WORK ITEM → Up to and including the line containing "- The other", please reproduce the lines of the listing below, starting from the top.
══ SUPPLIED INFORMATION
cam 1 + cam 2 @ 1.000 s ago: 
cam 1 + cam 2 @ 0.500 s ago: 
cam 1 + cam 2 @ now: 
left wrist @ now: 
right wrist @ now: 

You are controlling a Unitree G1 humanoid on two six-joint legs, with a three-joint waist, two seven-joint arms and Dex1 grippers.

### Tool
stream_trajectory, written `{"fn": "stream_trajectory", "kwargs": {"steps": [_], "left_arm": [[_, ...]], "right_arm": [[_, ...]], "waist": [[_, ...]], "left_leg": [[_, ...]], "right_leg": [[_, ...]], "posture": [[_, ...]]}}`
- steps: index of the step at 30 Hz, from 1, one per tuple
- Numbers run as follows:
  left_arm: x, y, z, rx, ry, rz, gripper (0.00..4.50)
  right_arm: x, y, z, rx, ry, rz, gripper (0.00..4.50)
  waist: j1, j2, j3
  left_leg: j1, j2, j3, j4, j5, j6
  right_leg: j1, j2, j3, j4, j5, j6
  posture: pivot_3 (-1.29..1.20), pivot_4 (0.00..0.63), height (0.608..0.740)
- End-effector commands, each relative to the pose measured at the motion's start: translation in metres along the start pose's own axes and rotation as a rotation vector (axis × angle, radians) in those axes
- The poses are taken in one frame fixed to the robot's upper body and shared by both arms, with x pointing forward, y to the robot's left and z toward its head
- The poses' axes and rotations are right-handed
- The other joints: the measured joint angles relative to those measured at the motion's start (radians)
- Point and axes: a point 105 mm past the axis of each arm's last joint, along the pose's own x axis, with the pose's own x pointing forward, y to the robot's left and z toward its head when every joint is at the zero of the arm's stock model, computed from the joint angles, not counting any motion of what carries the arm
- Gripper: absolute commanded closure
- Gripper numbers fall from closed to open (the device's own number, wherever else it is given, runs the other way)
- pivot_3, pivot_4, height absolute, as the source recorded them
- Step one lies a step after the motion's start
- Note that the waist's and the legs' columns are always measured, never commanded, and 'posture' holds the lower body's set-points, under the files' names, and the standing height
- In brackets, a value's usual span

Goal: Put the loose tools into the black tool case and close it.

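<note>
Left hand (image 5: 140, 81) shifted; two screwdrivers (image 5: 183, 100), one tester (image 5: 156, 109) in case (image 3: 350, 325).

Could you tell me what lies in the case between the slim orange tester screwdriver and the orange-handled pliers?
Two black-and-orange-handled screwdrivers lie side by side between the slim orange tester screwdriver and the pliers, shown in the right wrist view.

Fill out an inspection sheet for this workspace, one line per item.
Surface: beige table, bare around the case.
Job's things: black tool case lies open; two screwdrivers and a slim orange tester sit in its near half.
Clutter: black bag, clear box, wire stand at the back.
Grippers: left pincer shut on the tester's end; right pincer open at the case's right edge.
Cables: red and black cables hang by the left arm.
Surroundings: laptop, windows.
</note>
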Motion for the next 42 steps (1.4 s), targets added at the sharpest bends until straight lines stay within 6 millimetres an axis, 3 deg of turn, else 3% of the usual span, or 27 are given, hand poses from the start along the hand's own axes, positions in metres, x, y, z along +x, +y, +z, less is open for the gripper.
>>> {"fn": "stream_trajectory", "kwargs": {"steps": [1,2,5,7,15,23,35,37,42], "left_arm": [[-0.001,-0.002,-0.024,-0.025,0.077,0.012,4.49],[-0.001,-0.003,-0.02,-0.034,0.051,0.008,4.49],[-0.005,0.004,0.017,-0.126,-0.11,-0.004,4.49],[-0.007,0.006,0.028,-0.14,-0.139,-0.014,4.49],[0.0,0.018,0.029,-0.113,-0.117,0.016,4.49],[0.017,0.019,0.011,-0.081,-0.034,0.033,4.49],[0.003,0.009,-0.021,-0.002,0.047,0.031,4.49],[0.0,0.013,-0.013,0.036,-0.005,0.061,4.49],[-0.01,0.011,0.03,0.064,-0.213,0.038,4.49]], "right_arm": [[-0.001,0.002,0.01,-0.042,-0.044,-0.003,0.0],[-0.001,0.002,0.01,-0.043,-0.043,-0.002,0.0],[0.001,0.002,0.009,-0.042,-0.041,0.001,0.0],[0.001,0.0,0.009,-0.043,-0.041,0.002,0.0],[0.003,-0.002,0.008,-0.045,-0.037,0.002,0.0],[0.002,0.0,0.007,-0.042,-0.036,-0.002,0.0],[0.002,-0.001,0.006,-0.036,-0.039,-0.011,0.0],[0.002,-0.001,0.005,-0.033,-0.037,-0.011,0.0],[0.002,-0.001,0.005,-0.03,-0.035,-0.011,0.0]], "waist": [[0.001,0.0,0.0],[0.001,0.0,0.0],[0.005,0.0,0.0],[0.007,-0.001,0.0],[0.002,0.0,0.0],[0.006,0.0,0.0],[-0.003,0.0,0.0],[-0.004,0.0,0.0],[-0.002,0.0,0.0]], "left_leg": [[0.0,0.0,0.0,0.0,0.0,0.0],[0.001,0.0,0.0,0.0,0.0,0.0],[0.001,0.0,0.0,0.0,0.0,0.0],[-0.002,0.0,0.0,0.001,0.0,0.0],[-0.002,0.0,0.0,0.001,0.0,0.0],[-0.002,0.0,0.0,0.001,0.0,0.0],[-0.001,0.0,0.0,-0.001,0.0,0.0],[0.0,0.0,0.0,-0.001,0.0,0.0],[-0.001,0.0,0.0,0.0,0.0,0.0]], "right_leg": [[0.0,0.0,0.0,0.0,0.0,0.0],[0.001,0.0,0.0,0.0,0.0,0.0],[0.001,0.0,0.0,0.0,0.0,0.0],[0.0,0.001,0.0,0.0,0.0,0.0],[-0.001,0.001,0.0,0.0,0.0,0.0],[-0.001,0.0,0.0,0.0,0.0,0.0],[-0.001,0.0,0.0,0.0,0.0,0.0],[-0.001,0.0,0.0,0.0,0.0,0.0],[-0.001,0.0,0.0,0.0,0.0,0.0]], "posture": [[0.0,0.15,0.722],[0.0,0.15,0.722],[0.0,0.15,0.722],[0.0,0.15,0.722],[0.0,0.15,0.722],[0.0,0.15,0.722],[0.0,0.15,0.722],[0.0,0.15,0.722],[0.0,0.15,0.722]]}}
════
ANSWER SPACE →
cam 1 + cam 2 @ 1.000 s ago: 
cam 1 + cam 2 @ 0.500 s ago: 
cam 1 + cam 2 @ now: 
left wrist @ now: 
right wrist @ now: 

You are controlling a Unitree G1 humanoid on two six-joint legs, with a three-joint waist, two seven-joint arms and Dex1 grippers.

### Tool
stream_trajectory, written `{"fn": "stream_trajectory", "kwargs": {"steps": [_], "left_arm": [[_, ...]], "right_arm": [[_, ...]], "waist": [[_, ...]], "left_leg": [[_, ...]], "right_leg": [[_, ...]], "posture": [[_, ...]]}}`
- steps: index of the step at 30 Hz, from 1, one per tuple
- Numbers run as follows:
  left_arm: x, y, z, rx, ry, rz, gripper (0.00..4.50)
  right_arm: x, y, z, rx, ry, rz, gripper (0.00..4.50)
  waist: j1, j2, j3
  left_leg: j1, j2, j3, j4, j5, j6
  right_leg: j1, j2, j3, j4, j5, j6
  posture: pivot_3 (-1.29..1.20), pivot_4 (0.00..0.63), height (0.608..0.740)
- End-effector commands, each relative to the pose measured at the motion's start: translation in metres along the start pose's own axes and rotation as a rotation vector (axis × angle, radians) in those axes
- The poses are taken in one frame fixed to the robot's upper body and shared by both arms, with x pointing forward, y to the robot's left and z toward its head
- The poses' axes and rotations are right-handed
- The other joints: the measured joint angles relative to those measured at the motion's start (radians)

There's no more to the answer.